After four years of pain and valuation resets, it’s now necessary to ask: what if all this truly achieves exponential growth? What if “daring to dream” again brings returns?
Dusk Moment
“Lighting a candle casts a shadow.”
— Ursula LeGuin
On a cool autumn day in 2018, before starting another exhausting day at the investment bank, I entered an old professor’s office to discuss everything about blockchain. After I sat down, he recounted a conversation with a skeptical hedge fund manager who claimed cryptocurrencies were entering a nuclear winter, a “search for problems’ solutions.”
After giving me a crash course on unsustainable sovereign debt burdens and the disintegrating institutional trust, he finally told me how he countered that skeptic: “10 years from now, the world will thank us for building this parallel system.”
Although it wasn’t quite ten years yet, his prediction seemed prescient, as crypto increasingly looks like a “ripe moment” idea.
In the same spirit, the core message of this article is to prove that the world is still underestimating what is being built here. For all of us investors, the most relevant point is that the multi-year opportunities of leading projects are undervalued.
The last part is crucial because, although crypto may be unstoppable, your favorite tokens might actually be heading toward zero. The flip side of crypto becoming unstoppable is that it attracts fiercer competition, and the pressure to deliver results has never been greater. As I mentioned earlier, with institutional and corporate entry, many weaker players are likely to be cleared out. This doesn’t mean they will win everything and dominate the technology, but it does mean only a few native players will become the major winners around the world’s reorientation.
The focus here is not cynicism.

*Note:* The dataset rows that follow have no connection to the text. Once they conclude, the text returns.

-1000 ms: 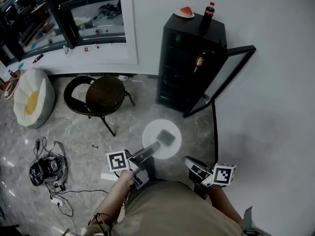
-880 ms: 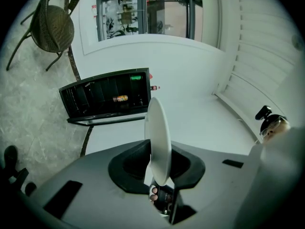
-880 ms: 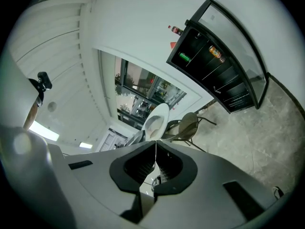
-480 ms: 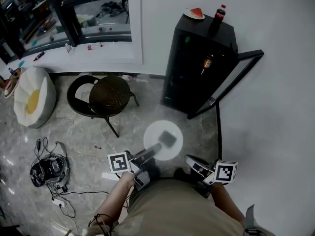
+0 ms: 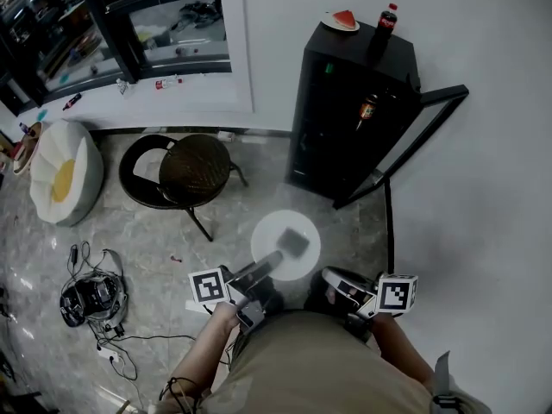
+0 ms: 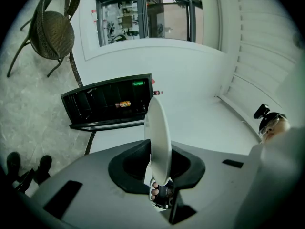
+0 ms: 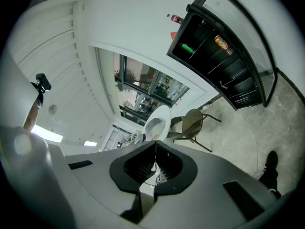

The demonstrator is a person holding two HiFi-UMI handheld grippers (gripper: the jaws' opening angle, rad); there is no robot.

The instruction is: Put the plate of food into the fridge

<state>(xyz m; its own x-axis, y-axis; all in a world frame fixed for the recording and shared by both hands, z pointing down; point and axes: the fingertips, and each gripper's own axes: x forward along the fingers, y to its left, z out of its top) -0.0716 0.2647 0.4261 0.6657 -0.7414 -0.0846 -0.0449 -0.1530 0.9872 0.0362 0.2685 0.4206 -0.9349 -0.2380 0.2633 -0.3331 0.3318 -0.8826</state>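
Note:
A white plate (image 5: 283, 231) with a grey piece of food (image 5: 294, 241) on it hangs level over the floor, short of the black fridge (image 5: 345, 128). My left gripper (image 5: 272, 262) is shut on the plate's near rim. In the left gripper view the plate (image 6: 159, 132) stands edge-on between the jaws, with the fridge (image 6: 102, 106) beyond it. The fridge's glass door (image 5: 423, 136) stands swung open to the right. My right gripper (image 5: 333, 281) is beside the plate, shut and holding nothing. In the right gripper view its jaws meet in a thin line.
On the fridge top sit a small plate with a watermelon slice (image 5: 342, 21) and a cola bottle (image 5: 388, 19). A drink can (image 5: 368, 108) stands on a fridge shelf. A wicker chair (image 5: 190, 171) is left of the fridge, with a beanbag (image 5: 60, 175) and cables (image 5: 90, 296) further left.
Both grippers and the plate have drifted a little toward the fridge, which now sits further right in the head view. The grip on the plate is unchanged.

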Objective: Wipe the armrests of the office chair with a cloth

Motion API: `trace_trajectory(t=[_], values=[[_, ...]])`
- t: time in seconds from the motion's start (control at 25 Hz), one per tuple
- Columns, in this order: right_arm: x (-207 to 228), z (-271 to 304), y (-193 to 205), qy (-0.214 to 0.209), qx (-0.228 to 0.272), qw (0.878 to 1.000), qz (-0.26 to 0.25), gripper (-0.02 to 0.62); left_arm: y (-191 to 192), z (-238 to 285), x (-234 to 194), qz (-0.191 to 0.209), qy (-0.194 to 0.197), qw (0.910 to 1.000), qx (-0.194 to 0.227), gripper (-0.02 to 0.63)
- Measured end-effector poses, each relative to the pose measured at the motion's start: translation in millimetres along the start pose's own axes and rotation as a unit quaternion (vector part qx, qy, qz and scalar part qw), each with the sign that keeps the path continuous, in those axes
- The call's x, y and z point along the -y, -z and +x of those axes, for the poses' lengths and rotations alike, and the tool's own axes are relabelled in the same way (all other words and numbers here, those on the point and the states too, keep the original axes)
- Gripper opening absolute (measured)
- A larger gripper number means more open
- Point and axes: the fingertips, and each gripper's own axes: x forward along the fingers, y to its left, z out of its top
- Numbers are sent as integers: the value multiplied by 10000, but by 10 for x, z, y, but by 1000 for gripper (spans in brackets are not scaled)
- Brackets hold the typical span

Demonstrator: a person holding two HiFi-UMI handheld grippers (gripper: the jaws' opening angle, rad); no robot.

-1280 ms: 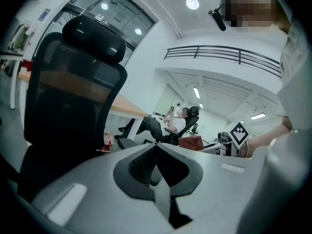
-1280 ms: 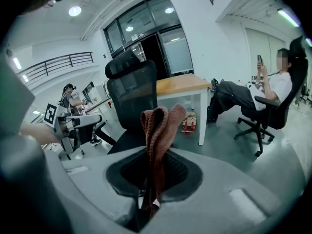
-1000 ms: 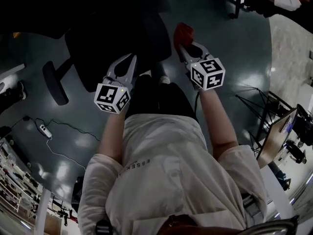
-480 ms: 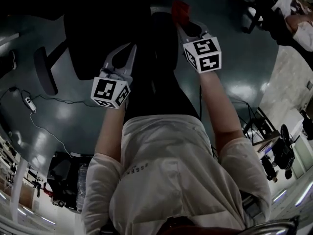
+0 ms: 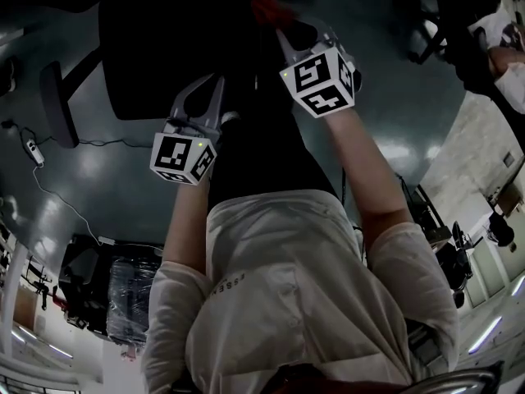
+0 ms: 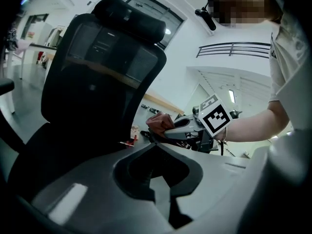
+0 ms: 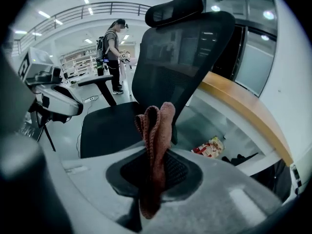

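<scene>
head view dim, floor glare | gripper views bright, fisheye-warped

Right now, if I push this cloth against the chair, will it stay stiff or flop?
Probably floppy: the cloth bunches in soft folds from the right tool. It looks light, a thin folded wad. Its nubby weave should likely grip rather than slide.

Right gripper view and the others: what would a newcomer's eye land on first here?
First comes the reddish-brown cloth, which stands up out of the right tool, clamped between its jaws at the middle of the right gripper view. Behind it rises the black office chair, whose mesh back and headrest fill much of both gripper views. The left tool, at the head view's left, is shut with nothing in it.
</scene>
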Motion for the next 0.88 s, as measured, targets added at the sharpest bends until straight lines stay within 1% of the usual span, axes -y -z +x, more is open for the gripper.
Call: trace_trajectory(t=[0.08, 0.16, 0.36, 0.56, 0.88], values=[[-58, 18, 0, -22, -25, 9999, -122, 40, 50, -16, 22, -42, 20, 10000, -21, 17], [-128, 21, 18, -79, -40, 9999, -121, 40, 100, -53, 52, -56, 63, 10000, -51, 17], [-361, -37, 53, -196, -80, 9995, -226, 40, 180, -258, 96, 6, 194, 9997, -118, 17], [-622, -126, 113, -312, -66, 9995, 8, 40, 260, -418, 93, 100, 248, 9995, -177, 17], [-1099, -428, 378, -401, -66, 9992, 59, 40, 349, -595, 312, 179, 480, 9986, -102, 17]])
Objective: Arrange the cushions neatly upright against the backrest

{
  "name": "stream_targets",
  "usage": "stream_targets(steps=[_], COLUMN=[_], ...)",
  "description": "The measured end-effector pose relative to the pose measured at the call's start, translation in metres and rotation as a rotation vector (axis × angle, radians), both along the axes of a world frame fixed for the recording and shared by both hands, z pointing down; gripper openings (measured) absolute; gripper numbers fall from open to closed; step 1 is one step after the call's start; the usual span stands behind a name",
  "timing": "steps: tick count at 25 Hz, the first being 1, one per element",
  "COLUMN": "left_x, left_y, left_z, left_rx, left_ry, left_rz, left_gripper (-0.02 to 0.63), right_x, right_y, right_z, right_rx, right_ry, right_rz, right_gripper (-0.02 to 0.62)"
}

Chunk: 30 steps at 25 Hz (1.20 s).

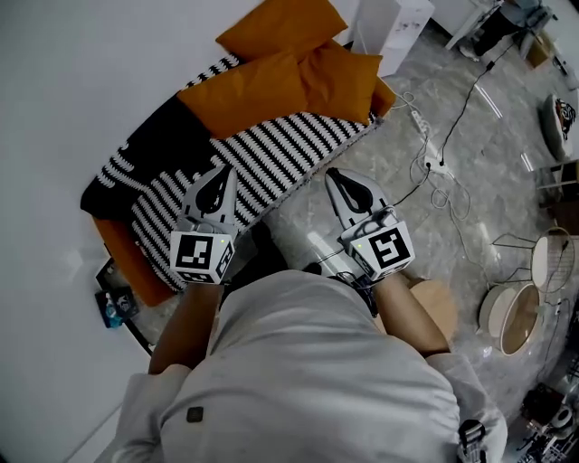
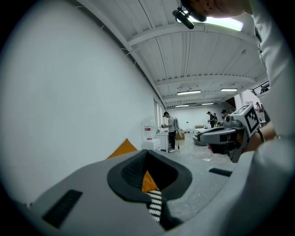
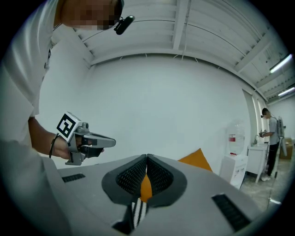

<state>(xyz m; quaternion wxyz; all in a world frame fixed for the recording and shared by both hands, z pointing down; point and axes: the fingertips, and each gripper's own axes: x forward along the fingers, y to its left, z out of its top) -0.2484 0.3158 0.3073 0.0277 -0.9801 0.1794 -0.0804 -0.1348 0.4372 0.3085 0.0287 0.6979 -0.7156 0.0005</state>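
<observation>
Three orange cushions lie at the far end of a sofa point(image 1: 271, 154) with a black-and-white striped cover: one large point(image 1: 240, 95), one beside it point(image 1: 339, 80), one behind them against the white wall point(image 1: 282, 25). My left gripper point(image 1: 223, 172) hovers over the striped seat, shut and empty. My right gripper point(image 1: 333, 174) is level with it near the sofa's front edge, also shut and empty. In the left gripper view the shut jaws point(image 2: 146, 153) point along the wall, with an orange cushion corner point(image 2: 124, 148) above them. The right gripper view shows shut jaws point(image 3: 146, 157) and an orange cushion point(image 3: 196, 159) beyond.
A white cabinet point(image 1: 393, 27) stands past the sofa's far end. A power strip with cables point(image 1: 425, 136) lies on the marble floor to the right. Round wire baskets point(image 1: 516, 312) stand at the far right. A water dispenser point(image 3: 235, 152) stands by the wall, and people point(image 2: 170, 129) stand far off.
</observation>
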Motion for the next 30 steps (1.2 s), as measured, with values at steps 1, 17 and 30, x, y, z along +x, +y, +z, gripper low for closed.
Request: stream_targets(steps=[1, 17, 30], left_x=[0.004, -0.002, 0.003], left_y=[-0.011, -0.184, -0.258], left_z=[0.0, -0.005, 0.014], left_rx=[-0.002, 0.005, -0.037], left_ry=[-0.001, 0.008, 0.017], left_rz=[0.005, 0.054, 0.012], left_gripper=[0.009, 0.009, 0.009], right_x=[0.004, 0.004, 0.013], right_y=[-0.01, -0.185, -0.271], right_z=[-0.001, -0.012, -0.006], right_rx=[0.002, -0.031, -0.049], right_ry=[0.002, 0.018, 0.048], right_rz=[0.008, 0.056, -0.026], right_gripper=[0.026, 0.026, 0.026])
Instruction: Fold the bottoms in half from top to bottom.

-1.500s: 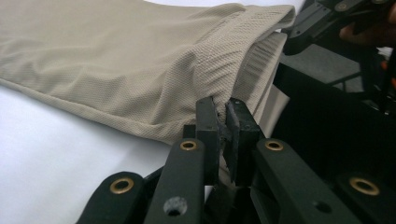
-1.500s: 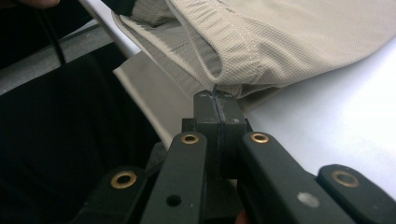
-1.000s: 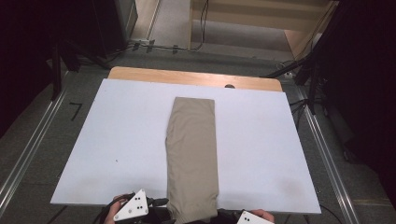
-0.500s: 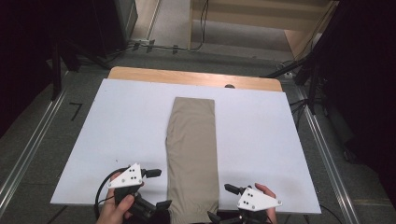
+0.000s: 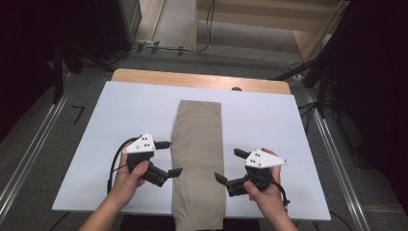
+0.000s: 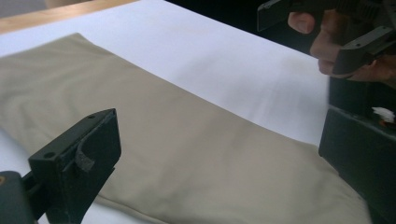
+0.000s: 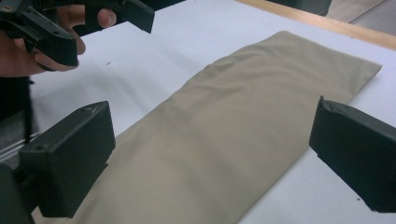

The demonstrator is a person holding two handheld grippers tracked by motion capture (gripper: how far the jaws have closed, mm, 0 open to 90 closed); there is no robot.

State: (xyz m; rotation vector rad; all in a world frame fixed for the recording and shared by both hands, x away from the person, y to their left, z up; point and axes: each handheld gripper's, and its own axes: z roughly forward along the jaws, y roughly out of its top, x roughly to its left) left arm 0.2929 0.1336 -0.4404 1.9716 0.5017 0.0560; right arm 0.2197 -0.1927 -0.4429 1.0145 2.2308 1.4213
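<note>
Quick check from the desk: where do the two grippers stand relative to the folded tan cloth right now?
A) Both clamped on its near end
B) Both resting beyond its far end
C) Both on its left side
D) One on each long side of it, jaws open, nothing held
D: in the high view the left gripper and right gripper flank the folded tan cloth, jaws spread, apart from the fabric.

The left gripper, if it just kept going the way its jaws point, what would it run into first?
Most likely the folded tan cloth. The left gripper stands open beside the cloth's long edge, jaws aimed across it toward the right gripper. It seems to hover slightly above the white board, so it might skim over the fabric.
</note>
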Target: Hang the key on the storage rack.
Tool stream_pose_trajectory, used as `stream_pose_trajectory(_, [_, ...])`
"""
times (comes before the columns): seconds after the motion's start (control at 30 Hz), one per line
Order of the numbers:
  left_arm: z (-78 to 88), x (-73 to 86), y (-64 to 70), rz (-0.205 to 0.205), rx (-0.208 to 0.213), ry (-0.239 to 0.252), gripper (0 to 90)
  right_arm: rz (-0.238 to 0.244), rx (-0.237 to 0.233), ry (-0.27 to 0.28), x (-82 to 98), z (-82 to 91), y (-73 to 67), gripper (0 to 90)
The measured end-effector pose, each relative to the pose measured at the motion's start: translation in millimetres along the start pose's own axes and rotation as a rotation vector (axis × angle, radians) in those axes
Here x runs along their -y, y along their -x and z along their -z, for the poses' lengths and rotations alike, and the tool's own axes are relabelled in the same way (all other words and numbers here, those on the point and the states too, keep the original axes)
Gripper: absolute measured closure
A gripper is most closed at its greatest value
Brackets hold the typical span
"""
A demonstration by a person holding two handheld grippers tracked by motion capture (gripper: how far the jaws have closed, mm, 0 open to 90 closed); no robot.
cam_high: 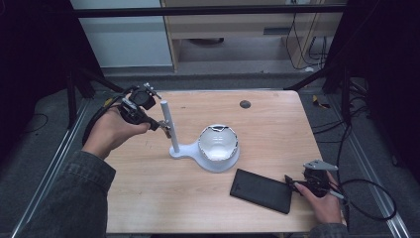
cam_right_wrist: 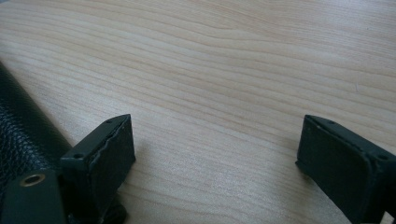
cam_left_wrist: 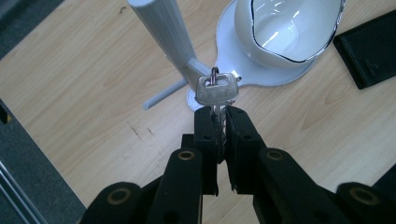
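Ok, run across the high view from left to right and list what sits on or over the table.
Left gripper holding a key → white stand's upright post → white bowl on the stand's base → black wallet → right gripper.

On the table (cam_high: 148, 198), a stand (cam_high: 184, 150) sits near the centre, its upright post (cam_high: 169, 124) at the nine o'clock end of its base. A bowl (cam_high: 218, 143) rests on the base at the three o'clock end. A flat case (cam_high: 261, 190) lies toward five o'clock from the bowl, apart from it. A key (cam_left_wrist: 217, 89) hangs just beside the post, at its nine o'clock side. A small disc (cam_high: 244, 104) lies at one o'clock, near the far edge.
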State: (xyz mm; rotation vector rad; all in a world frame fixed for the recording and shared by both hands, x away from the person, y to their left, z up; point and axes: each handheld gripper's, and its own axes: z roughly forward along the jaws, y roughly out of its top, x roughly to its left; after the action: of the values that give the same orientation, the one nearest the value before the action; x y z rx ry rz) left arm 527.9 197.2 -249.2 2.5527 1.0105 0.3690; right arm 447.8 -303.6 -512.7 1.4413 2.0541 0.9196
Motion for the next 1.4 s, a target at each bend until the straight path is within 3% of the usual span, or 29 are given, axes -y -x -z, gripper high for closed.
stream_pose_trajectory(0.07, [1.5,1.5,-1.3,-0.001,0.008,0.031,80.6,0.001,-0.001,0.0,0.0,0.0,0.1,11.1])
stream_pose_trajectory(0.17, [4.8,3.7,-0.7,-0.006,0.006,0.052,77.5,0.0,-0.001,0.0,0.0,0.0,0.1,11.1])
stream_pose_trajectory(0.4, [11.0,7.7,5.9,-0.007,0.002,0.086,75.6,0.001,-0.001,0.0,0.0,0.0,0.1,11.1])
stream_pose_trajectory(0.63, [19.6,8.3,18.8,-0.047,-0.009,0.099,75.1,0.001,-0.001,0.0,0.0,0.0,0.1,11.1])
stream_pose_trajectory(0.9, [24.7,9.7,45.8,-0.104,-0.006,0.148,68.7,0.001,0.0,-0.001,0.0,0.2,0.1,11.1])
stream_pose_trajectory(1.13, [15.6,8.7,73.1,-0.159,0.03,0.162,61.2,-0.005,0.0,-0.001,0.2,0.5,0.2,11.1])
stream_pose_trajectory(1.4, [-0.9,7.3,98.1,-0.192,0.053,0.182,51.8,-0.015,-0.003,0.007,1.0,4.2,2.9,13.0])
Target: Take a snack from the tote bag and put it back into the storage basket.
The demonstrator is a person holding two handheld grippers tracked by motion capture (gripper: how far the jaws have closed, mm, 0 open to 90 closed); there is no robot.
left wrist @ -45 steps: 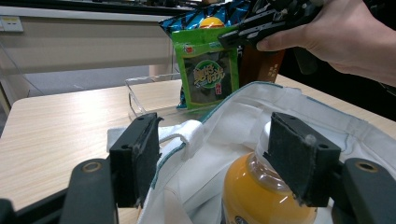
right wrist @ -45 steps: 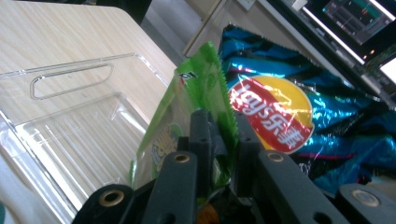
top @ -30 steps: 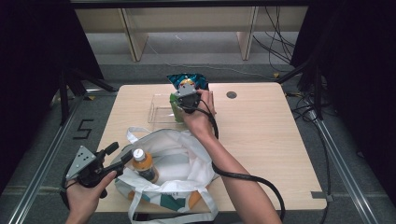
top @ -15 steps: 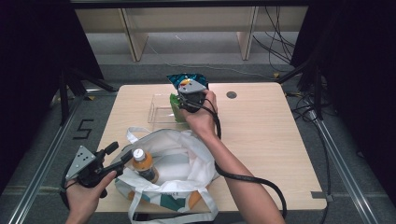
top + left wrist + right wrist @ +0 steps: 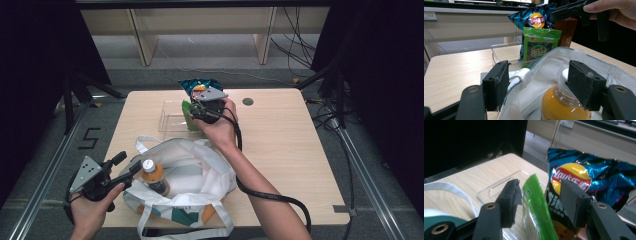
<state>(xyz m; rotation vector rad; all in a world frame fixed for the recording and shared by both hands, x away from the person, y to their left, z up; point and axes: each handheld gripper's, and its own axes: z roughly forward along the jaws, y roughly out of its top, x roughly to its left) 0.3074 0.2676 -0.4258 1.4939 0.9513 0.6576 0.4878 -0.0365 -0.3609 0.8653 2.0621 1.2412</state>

In all emerging tech sectors, 90% of startups fail. There may be more public failures in the coming years, but that shouldn’t distract you from the big picture.
Perhaps no technology better embodies the zeitgeist than cryptocurrencies. Declining trust in institutions in developed societies, unsustainable government spending in G7 countries, blatant currency devaluation by the world’s largest fiat issuer, deglobalization and fragmentation of the international order, and the growing desire for a fairer new system than the old—all these factors make it the perfect time for crypto to break out of its small bubble.
As software continues to consume the world, AI becomes the latest accelerant, and the younger generation inherits wealth from the aging Baby Boomers, there is no better moment for crypto to emerge from its small bubble.
While many analysts frame this moment using classic frameworks like Gartner’s hype cycle and Carlota Perez’s “Post-frenzy” stage, implying that the best returns are behind us and the subsequent phase is more tool-oriented, the reality is much more interesting.
Crypto is not a single mature market but a collection of products and businesses at different points on the adoption curve. More importantly, when a technology enters growth, speculation doesn’t disappear; it just fluctuates with sentiment and innovation pace. Anyone telling you the speculative era is over might just be tired or simply unaware of history.
Maintaining skepticism is reasonable, but don’t be cynical. We are reimagining money, finance, and how our most important economic institutions are governed. This should be challenging but also fun and exciting.
Your next task is to figure out how to best leverage this emerging reality instead of endlessly tweeting about why everything is doomed to fail.
Because those willing to bet on the dawn of a new era, beyond disillusionment and uncertainty, will have once-in-a-lifetime opportunities.